• What to work on:
How many lines in the material below include the string "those"? Only the number should be given.

• Extracted material:
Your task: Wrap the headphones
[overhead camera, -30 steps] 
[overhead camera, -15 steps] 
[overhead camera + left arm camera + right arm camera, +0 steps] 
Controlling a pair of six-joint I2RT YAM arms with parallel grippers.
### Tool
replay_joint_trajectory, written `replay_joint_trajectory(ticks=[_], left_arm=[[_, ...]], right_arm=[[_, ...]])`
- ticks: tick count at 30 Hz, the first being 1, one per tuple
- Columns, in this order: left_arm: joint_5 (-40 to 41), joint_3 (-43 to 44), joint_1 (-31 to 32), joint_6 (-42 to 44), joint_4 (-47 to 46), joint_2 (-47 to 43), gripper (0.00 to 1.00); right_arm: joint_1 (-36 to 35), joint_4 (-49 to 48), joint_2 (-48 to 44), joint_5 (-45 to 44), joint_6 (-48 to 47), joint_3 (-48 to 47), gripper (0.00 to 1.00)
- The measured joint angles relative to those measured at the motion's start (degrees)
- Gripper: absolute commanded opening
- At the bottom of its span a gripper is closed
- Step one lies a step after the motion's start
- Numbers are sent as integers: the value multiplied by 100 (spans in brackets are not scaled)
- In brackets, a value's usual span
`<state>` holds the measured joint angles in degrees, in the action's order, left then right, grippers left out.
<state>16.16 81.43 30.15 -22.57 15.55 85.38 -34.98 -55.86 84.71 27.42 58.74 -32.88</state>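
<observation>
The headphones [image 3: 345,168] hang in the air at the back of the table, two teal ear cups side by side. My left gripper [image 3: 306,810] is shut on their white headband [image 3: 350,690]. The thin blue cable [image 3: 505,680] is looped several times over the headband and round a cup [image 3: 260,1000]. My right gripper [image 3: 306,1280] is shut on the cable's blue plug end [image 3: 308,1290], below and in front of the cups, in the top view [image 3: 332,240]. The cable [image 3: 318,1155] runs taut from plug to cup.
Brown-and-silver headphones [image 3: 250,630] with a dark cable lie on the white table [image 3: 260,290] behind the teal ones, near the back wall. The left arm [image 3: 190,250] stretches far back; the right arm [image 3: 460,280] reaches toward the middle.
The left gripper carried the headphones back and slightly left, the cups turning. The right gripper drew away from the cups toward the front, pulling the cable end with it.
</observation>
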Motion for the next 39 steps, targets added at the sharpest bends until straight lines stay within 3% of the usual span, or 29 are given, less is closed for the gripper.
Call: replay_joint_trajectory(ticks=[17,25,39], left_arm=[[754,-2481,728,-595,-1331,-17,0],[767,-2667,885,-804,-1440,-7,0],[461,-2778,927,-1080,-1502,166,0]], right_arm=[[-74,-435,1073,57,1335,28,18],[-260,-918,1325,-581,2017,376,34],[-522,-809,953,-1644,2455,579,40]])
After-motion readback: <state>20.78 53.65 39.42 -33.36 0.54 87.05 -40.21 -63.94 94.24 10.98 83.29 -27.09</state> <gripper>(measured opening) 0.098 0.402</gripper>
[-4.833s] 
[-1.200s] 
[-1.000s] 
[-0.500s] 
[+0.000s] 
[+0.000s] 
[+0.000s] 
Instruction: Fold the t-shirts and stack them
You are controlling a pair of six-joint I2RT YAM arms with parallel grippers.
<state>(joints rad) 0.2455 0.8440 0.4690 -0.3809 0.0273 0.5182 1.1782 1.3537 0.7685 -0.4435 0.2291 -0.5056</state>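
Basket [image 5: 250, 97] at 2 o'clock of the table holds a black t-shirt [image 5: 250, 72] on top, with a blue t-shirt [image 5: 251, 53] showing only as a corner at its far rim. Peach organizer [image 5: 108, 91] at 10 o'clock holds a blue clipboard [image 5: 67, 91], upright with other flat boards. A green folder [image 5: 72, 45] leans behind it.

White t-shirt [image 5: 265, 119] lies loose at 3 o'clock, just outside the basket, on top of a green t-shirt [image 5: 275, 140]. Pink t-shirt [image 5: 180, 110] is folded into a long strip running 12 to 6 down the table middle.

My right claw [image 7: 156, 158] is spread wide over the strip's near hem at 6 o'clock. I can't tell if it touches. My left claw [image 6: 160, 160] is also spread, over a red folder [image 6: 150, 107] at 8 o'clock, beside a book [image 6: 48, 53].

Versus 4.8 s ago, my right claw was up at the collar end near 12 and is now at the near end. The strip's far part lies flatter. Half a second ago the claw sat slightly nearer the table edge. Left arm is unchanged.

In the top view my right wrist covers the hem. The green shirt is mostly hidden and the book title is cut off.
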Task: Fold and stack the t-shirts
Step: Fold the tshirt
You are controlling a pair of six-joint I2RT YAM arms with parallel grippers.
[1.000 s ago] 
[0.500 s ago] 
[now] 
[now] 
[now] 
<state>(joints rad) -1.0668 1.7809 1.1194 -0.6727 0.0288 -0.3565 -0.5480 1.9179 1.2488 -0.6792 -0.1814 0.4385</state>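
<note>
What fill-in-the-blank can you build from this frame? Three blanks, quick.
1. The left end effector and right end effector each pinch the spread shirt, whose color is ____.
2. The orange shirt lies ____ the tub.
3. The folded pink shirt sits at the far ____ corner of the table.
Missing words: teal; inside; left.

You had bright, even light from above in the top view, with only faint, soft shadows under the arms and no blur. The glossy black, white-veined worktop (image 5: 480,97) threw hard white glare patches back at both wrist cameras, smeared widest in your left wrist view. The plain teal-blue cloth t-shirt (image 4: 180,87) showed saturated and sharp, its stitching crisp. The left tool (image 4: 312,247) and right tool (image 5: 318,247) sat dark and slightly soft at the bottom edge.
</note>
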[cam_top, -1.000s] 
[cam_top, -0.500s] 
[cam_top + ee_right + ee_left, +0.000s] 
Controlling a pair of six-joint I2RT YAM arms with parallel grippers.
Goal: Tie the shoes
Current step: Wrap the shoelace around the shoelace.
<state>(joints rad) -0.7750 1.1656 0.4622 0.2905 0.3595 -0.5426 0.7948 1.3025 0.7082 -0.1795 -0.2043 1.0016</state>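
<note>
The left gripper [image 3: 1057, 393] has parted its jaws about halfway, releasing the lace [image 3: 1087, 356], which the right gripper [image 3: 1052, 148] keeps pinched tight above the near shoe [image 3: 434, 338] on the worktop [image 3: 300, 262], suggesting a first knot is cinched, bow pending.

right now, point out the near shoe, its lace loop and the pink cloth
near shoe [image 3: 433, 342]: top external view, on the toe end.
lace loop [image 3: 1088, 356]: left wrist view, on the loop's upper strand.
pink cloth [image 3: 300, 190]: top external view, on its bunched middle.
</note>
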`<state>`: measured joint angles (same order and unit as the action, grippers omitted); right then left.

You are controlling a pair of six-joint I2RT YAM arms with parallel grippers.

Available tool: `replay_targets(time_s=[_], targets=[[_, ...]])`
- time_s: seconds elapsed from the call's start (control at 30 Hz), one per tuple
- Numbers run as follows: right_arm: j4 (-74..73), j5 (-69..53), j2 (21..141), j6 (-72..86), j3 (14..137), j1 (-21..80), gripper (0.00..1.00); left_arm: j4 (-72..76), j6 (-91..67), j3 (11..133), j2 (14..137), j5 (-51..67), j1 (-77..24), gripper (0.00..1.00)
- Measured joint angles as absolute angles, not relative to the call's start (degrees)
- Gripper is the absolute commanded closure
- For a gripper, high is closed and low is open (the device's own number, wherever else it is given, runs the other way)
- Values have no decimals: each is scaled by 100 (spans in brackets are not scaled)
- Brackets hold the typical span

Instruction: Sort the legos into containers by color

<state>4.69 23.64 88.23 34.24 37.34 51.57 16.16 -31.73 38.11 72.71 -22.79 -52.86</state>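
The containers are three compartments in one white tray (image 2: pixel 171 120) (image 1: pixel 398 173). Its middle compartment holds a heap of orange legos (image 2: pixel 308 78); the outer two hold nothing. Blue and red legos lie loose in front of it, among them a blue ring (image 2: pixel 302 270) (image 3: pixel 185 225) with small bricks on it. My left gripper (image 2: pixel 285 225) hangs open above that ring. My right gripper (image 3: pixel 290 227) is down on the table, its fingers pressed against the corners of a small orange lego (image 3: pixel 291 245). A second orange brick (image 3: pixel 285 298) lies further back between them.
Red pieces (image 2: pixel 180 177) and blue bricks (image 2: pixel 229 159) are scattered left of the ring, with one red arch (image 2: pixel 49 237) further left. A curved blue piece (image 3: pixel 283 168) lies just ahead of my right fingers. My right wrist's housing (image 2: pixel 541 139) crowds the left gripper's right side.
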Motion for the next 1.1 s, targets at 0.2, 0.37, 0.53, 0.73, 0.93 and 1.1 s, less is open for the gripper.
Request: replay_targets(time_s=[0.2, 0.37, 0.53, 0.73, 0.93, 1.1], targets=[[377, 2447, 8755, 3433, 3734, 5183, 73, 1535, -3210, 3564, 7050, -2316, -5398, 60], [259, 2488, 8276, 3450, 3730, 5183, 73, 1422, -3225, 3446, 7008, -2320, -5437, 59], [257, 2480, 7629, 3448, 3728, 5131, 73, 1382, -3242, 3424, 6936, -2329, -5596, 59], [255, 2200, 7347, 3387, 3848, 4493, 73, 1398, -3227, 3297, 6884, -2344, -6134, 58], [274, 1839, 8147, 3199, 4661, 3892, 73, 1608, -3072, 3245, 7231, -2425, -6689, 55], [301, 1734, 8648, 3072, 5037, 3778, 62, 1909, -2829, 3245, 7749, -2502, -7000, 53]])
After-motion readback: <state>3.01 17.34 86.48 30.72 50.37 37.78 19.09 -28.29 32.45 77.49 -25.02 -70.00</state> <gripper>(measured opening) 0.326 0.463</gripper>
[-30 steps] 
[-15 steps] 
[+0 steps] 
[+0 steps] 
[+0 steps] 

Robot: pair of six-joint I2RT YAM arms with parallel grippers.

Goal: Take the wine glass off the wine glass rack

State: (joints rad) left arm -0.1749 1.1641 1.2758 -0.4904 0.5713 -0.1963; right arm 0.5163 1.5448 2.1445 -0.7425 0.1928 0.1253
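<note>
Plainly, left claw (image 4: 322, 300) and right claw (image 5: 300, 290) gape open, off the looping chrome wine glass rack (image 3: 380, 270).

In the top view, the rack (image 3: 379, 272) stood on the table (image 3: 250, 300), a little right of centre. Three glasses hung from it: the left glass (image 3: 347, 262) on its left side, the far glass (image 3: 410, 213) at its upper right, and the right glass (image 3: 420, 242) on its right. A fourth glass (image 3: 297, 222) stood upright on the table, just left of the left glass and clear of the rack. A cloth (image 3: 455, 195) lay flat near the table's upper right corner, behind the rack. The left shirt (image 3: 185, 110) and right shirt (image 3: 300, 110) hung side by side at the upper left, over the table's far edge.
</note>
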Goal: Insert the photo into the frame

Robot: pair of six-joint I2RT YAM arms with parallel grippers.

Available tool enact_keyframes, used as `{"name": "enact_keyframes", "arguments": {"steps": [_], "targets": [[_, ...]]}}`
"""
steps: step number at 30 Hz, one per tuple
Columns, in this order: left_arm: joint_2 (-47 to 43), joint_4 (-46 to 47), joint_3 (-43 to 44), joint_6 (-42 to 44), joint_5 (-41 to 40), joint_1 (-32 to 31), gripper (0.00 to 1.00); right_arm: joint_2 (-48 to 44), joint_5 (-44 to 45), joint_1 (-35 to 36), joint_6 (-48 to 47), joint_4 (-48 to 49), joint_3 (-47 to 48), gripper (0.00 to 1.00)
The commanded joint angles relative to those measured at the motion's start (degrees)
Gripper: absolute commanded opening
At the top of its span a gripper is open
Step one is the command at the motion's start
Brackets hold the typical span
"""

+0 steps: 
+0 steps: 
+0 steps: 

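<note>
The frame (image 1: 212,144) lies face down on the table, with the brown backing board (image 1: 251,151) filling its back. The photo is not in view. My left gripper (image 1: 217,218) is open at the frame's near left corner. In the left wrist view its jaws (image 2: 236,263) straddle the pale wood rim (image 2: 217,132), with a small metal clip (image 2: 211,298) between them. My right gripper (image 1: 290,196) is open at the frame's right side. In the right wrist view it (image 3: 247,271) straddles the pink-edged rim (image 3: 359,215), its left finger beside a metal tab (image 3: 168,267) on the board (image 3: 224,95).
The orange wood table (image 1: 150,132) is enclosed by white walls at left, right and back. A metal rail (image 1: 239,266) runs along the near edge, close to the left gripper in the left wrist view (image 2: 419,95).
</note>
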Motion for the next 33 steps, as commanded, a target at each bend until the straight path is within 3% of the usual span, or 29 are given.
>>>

• Completed exercise:
2